Something very strange. I'm using Circle OS, doing bare metal programming. Very usefully, it produces a stack trace when the whole thing goes wrong. At first the stack trace was a mystery, but then it kinda started making a little sense when I looked at the disassembly, I'm rubbish at reading disassembly.
I have a routine called process_token() which calls, or should call, embed_literal(). Except, when I examined the disassembly, embed_literal() wasn't apparently called. So I thought, well, hmm, maybe the compiler optimised it out. When I added a puts() after the line that read embed_literal(), my program didn't crash.
This is extraordinarily odd for 2 reasons:
1. I can't see how puts() could in any way interact with other parts of memory and make faulty logic work
2. I tested the code on a Linux box, compiling to x86 Linux executable, and it worked.
My program does fiddle around with memory a lot, so it's entirely plausible that the thing could crash. Converting from Linux x86 to ARM bare obviously opens up potential problems, but like I say, there shouldn't be any glaring errors, because the code worked.
So, I decided to recompile my bare metal code, this time turning off optimisations.
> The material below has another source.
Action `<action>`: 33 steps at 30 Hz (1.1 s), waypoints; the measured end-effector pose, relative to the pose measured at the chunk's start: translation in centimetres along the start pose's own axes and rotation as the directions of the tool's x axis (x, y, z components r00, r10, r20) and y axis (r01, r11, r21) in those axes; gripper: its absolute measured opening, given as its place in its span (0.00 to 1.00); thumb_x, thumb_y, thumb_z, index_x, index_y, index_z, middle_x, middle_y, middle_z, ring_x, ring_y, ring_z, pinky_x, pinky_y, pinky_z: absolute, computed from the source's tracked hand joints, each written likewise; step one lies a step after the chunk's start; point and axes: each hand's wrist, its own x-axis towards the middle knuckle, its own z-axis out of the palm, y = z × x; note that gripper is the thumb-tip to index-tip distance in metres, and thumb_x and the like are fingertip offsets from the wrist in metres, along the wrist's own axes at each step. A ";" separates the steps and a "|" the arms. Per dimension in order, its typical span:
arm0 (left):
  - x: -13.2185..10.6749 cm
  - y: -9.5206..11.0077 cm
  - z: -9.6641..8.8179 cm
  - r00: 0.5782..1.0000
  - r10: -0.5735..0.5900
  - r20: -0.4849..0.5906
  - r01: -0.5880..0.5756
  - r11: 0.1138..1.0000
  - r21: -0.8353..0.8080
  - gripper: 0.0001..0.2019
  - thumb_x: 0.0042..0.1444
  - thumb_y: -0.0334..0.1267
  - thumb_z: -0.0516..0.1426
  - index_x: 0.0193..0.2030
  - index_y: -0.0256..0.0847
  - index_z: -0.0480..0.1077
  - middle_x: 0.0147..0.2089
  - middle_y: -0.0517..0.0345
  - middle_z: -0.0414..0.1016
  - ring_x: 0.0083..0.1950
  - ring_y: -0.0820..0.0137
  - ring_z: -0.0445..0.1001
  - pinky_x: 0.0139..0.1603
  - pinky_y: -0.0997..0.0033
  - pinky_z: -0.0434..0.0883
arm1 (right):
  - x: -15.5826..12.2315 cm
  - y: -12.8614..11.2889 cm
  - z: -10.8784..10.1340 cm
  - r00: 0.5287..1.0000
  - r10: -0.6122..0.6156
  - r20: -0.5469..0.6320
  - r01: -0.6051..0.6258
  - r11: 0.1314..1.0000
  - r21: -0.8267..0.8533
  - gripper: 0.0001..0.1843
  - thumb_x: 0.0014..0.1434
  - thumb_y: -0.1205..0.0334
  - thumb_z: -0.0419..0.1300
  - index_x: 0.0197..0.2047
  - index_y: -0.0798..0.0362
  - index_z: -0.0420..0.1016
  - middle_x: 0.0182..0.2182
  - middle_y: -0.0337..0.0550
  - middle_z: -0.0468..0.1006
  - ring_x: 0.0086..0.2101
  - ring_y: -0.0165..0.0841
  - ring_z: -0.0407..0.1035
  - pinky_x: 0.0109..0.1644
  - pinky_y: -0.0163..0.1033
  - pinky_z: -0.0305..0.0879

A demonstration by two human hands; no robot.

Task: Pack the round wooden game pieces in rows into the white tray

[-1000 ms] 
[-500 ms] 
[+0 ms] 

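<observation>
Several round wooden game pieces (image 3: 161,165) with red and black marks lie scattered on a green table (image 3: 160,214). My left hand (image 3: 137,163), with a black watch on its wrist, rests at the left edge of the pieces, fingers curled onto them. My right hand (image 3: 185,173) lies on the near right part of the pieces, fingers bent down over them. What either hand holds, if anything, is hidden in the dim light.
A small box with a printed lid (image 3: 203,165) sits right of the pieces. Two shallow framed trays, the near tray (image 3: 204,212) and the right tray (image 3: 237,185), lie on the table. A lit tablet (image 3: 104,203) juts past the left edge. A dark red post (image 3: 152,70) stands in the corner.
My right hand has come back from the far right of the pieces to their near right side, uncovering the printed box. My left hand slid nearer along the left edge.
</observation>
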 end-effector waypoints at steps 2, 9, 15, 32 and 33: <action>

Upon disasembly, I saw embed_literal() being called under process_token().
And, when I booted my Pi to this new image, everything worked as expected.
Bizarre!
Comments?
I was using arm-none-eabi-g++ (15:7-2018-q2-6) 7.3.1 20180622 (release) [ARM/embedded-7-branch revision 261907] under Debian Stable.
Re: Optimisation causes crashes (??)
What are your optimisations when it does and doesn't crash ? There are some bits of Circle which have to be -O2, though they seem to be getting less and less.
-
- Posts: 55
- Joined: Thu Jun 06, 2019 6:07 pm
Re: Optimisation causes crashes (??)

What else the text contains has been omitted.